2. Sample size used for the test set and the data provenance (e.g. country of origin of the data, retrospective or prospective)

Not applicable, as no clinical test set was used for human performance evaluation. A GLP animal study was performed in a porcine model. The specific sample size for the animal study is not provided, nor is the country of origin.

3. Number of experts used to establish the ground truth for the test set and the qualifications of those experts (e.g. radiologist with 10 years of experience)

Not applicable, as no clinical test set requiring expert ground truth was used.

4. Adjudication method (e.g. 2+1, 3+1, none) for the test set

Not applicable, as no clinical test set was used.

5. If a multi reader multi case (MRMC) comparative effectiveness study was done, If so, what was the effect size of how much human readers improve with AI vs without AI assistance

Not applicable. No MRMC study was done, as clinical testing was not required and the device is an imaging system, not explicitly an AI/diagnostic algorithm that enhances human reader performance in a comparative study.

6. If a standalone (i.e. algorithm only without human-in-the-loop performance) was done

This device itself is an imaging system. It performs a standalone function of capturing and displaying images. However, the FDA states, "The device is not intended for standalone use for biliary duct visualization," meaning it requires a human surgeon's interpretation in conjunction with white light imaging and potentially intraoperative cholangiography. No 'algorithm-only' performance was assessed independently of the visual output for a human.

7. The type of ground truth used (expert consensus, pathology, outcomes data, etc)

For the non-clinical functional tests, the ground truth would have been established by engineering specifications and physical measurements.

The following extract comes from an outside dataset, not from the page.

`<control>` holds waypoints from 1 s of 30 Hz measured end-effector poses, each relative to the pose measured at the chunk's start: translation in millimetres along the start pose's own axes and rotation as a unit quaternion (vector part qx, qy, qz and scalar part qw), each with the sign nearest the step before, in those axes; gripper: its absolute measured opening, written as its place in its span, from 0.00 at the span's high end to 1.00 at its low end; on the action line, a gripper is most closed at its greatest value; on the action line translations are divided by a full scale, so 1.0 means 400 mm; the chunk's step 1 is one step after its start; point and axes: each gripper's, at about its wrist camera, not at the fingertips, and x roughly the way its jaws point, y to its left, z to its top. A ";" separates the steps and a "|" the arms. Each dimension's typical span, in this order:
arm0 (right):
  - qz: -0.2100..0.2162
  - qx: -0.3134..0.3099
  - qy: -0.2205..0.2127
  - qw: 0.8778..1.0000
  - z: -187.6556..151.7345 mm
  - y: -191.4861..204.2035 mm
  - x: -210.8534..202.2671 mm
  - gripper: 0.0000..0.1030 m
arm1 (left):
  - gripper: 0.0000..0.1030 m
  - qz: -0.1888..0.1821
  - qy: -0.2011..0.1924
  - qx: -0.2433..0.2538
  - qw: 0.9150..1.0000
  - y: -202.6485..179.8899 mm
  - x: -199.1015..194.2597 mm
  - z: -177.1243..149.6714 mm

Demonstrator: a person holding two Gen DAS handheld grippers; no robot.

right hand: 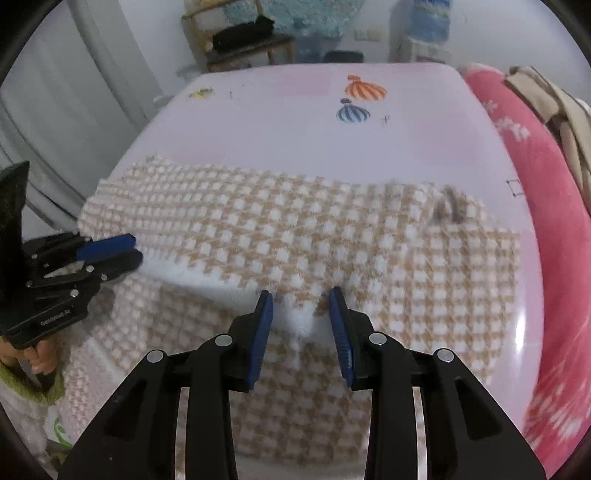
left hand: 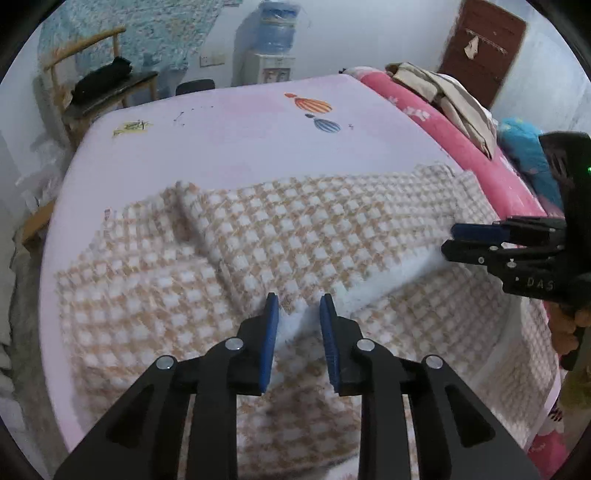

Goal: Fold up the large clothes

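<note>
Checked garment (left hand: 295, 236) lies on the pink-sheeted bed (left hand: 229, 140), upper part folded over toward the near side. Left gripper (left hand: 298, 306) and right gripper (right hand: 301, 302): jaws spread, white folded edge between pads, not pinched. Judgement: lift both clear w/o snagging, then smooth crease.

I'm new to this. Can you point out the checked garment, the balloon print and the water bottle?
Garment (left hand: 295, 236): left wrist view, folded top layer.
Balloon print (right hand: 365, 89): right wrist view, orange balloon.
Water bottle (left hand: 275, 31): left wrist view, blue body.
</note>
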 end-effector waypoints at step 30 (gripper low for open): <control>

For the GLP animal study, the "performance" evaluation would likely involve visual assessment by qualified personnel regarding the visualization of ICG fluorescence in the porcine model. There is no mention of pathology or outcomes data as ground truth.

8. The sample size for the training set

Not applicable. This device is an imaging system, not an AI/ML algorithm that requires a training set in the conventional sense.

9. How the ground truth for the training set was established

Not applicable, as there was no training set for an AI/ML algorithm.